What you should do:
Counting task for the data below: how many lines hold the word "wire"? Answer with the number only.

Collected data:
+--
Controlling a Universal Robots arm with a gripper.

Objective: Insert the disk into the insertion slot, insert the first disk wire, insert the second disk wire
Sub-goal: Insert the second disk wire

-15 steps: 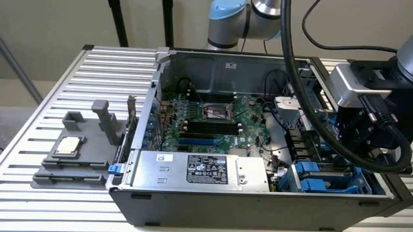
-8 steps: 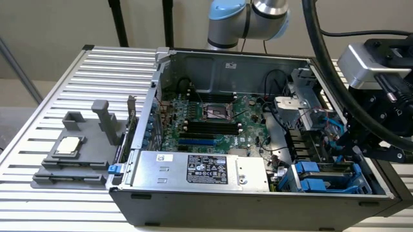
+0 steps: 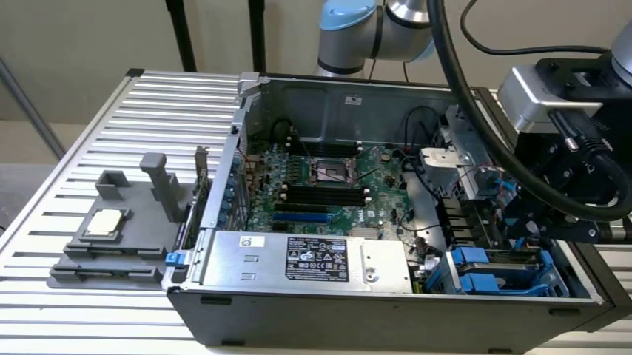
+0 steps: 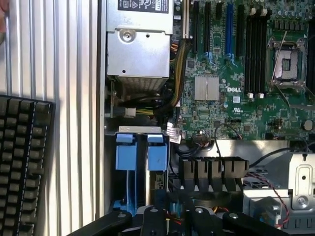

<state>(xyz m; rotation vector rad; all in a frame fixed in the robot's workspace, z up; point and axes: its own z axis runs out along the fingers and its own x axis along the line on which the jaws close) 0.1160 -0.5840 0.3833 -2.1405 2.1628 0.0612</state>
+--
Task answer:
2